-- TASK DETAILS --
Give only a number in reply. It should be how many lines in the records contain the string "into".

#### DATA TO USE

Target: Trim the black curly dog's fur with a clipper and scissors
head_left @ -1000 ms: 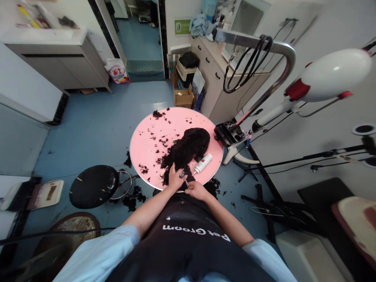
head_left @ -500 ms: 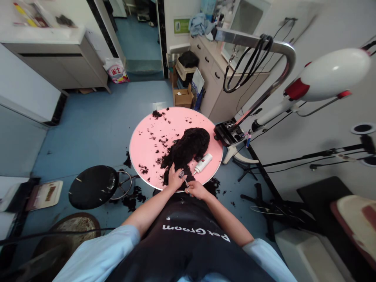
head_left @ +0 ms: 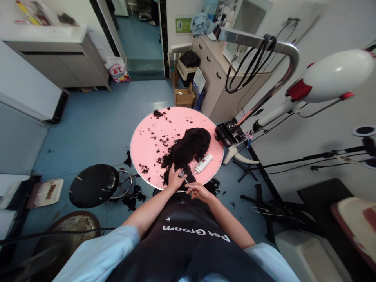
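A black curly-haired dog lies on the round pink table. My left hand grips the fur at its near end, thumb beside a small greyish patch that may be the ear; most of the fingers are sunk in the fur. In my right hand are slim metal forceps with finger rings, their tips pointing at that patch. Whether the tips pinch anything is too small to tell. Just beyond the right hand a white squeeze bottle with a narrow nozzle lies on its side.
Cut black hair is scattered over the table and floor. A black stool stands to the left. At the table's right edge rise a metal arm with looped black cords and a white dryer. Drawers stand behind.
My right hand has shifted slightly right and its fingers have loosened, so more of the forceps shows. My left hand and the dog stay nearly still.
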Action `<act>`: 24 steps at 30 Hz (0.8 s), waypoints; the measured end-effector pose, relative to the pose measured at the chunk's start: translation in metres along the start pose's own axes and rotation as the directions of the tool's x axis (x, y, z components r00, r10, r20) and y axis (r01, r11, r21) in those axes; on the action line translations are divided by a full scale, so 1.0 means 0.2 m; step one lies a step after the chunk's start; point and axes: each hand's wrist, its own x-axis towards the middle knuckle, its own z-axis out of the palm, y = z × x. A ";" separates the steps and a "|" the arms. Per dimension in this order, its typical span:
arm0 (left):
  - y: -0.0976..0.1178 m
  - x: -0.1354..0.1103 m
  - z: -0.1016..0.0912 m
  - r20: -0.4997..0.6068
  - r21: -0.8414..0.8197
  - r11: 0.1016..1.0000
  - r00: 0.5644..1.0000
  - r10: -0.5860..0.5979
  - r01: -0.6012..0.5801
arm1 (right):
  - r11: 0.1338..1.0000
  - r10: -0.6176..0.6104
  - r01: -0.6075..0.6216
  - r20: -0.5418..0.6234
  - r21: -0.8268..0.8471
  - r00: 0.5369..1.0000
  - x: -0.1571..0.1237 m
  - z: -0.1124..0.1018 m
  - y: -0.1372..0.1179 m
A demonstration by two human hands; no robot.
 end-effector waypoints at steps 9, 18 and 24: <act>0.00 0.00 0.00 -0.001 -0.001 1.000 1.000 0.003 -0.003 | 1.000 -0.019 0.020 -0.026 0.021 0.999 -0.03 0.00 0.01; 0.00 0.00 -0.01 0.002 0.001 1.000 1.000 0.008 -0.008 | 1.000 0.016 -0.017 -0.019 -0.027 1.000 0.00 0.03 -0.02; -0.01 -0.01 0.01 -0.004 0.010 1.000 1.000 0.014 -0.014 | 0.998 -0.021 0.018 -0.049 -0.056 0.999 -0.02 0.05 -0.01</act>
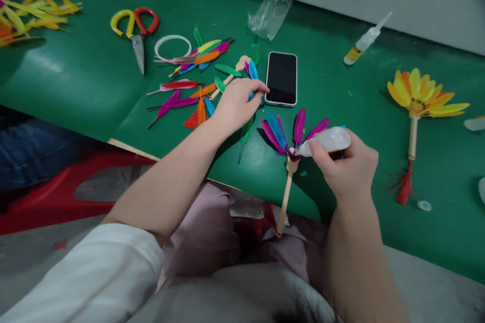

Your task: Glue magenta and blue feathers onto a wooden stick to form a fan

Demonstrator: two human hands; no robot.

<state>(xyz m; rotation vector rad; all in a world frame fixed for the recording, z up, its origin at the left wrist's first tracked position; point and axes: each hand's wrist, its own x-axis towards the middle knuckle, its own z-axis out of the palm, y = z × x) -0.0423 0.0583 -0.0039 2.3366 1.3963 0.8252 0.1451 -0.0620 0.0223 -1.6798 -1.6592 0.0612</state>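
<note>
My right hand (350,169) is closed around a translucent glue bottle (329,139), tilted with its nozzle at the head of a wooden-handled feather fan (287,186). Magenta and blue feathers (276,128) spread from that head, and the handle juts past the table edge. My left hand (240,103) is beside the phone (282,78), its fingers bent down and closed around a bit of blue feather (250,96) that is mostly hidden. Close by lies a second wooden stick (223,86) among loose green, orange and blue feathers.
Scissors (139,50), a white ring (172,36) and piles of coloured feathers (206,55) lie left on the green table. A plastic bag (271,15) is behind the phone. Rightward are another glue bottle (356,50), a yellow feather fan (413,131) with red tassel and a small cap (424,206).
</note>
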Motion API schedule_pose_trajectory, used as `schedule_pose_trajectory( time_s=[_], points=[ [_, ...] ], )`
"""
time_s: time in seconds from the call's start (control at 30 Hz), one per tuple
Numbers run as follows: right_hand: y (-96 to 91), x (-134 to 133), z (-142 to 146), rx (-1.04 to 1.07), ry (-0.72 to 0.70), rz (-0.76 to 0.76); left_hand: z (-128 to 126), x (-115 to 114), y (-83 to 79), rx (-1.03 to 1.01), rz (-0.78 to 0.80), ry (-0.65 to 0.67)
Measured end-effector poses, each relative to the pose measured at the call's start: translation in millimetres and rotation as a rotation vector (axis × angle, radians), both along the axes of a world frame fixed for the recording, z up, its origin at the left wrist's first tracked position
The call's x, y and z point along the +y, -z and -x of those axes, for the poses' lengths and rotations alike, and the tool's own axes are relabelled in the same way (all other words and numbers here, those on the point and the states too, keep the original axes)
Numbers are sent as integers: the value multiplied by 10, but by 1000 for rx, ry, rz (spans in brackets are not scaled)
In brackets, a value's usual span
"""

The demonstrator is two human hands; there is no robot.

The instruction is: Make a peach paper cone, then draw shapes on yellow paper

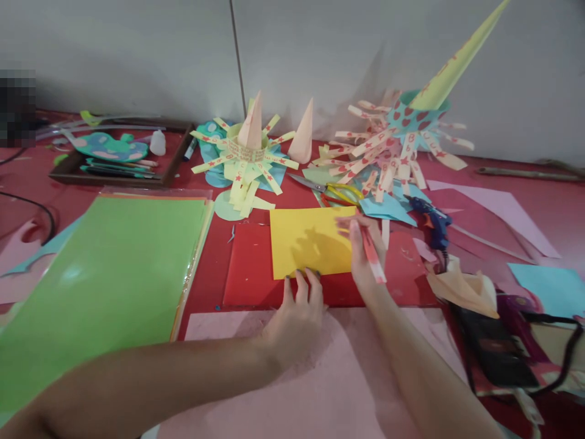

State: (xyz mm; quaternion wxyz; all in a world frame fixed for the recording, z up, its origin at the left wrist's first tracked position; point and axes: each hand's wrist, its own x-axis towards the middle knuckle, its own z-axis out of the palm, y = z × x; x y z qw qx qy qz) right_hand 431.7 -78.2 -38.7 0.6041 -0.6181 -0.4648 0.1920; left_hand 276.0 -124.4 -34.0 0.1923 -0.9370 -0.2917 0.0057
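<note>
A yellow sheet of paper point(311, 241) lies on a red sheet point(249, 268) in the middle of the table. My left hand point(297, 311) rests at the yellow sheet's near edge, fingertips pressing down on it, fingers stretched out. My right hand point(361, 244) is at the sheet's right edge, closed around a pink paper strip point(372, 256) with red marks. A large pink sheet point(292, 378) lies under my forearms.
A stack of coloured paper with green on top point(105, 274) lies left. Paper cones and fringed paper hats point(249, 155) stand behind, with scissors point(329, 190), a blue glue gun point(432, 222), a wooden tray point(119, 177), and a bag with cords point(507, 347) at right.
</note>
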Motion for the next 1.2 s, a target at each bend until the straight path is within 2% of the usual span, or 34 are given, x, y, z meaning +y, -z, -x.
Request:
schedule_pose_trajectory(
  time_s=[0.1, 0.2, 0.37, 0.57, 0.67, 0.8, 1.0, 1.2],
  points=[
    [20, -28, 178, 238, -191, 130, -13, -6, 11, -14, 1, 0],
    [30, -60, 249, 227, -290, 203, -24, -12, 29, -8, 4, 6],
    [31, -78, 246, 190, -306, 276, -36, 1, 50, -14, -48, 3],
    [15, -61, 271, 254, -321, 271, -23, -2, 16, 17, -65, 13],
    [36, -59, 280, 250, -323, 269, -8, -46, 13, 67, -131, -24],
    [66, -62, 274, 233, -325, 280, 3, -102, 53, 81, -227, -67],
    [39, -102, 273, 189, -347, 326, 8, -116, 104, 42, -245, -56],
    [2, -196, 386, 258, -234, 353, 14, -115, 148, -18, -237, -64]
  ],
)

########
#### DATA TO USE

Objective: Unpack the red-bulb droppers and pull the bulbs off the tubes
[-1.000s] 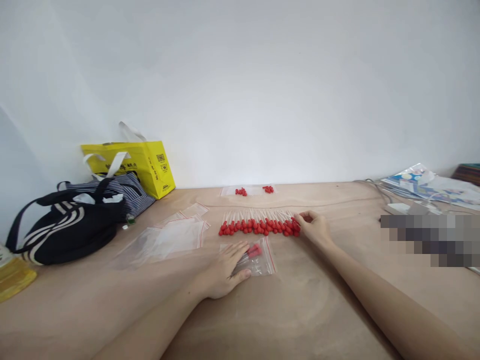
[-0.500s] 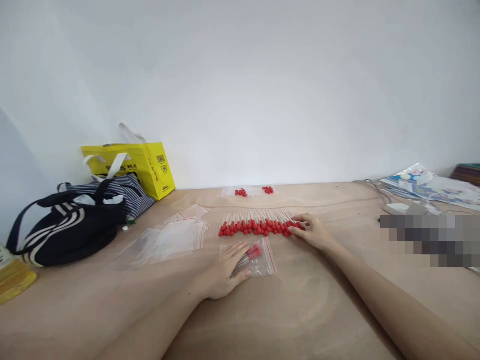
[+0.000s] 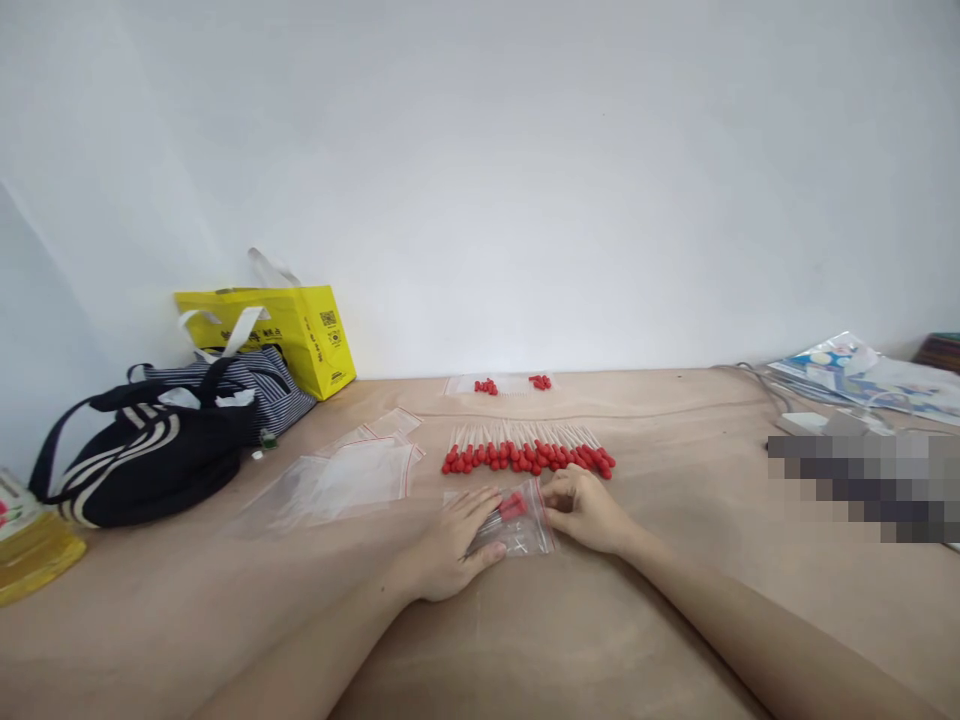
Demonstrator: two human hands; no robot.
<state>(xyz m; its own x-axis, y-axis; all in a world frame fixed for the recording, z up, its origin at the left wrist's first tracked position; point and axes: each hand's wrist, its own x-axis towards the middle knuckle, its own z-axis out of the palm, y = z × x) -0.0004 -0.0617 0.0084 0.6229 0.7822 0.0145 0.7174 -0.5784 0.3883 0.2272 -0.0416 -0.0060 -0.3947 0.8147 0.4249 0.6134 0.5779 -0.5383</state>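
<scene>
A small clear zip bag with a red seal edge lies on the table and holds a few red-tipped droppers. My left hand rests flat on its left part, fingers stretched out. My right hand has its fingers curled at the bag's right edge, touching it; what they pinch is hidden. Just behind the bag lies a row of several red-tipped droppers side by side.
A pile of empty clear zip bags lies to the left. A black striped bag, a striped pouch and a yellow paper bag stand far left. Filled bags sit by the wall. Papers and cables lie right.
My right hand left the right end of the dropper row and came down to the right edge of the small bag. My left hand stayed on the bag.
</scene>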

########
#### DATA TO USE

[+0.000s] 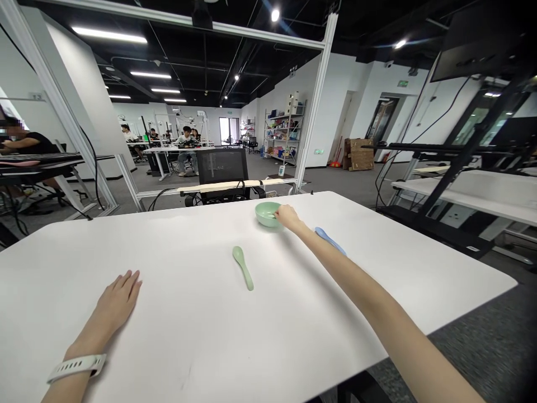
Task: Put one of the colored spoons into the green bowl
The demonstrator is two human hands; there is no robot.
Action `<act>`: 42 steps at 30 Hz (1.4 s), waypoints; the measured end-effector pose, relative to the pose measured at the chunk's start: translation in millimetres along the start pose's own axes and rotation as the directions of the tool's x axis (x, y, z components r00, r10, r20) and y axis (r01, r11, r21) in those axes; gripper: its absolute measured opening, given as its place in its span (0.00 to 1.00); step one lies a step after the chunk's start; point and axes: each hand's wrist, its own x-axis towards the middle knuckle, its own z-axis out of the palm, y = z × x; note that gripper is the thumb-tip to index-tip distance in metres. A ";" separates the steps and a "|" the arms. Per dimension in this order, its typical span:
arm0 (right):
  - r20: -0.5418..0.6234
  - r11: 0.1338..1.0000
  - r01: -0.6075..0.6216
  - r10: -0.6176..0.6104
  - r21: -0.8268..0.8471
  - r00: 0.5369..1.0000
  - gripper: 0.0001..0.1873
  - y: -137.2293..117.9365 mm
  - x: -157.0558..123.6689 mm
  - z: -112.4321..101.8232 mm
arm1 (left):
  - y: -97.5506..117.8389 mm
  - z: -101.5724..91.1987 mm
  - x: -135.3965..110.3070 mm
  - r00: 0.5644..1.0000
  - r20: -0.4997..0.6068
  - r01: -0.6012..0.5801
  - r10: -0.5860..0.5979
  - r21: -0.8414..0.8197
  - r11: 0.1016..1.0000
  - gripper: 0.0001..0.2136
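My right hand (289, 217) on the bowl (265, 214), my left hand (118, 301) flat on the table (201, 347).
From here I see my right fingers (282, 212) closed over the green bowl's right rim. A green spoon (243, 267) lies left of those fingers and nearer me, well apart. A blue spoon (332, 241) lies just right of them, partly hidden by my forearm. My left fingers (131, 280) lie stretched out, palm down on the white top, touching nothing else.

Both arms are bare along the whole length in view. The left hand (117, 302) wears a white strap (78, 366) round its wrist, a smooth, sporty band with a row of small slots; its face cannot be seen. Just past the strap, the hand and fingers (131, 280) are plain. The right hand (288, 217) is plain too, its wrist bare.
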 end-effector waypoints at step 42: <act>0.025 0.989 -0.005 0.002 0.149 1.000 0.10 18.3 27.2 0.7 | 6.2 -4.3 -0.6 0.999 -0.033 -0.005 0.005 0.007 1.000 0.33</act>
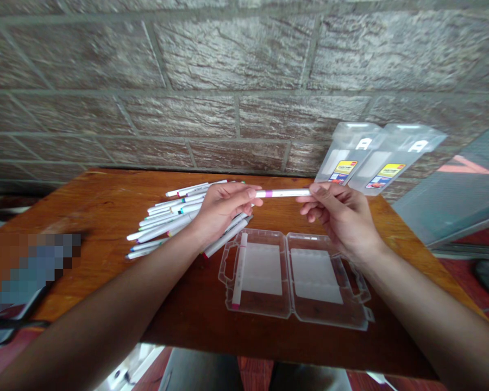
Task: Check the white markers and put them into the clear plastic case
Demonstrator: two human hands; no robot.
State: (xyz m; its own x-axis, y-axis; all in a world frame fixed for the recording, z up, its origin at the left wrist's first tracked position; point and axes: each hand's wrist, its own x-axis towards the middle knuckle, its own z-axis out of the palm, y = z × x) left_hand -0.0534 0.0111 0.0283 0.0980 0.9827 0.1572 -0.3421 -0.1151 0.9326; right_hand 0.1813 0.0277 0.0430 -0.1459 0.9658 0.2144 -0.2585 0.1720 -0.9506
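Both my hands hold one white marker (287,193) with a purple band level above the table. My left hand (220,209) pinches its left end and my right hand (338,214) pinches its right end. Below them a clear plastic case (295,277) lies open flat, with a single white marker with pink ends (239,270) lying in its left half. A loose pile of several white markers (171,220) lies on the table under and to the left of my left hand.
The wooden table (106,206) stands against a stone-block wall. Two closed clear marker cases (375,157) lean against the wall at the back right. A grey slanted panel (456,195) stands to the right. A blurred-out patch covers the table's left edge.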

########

-- REPLY --
2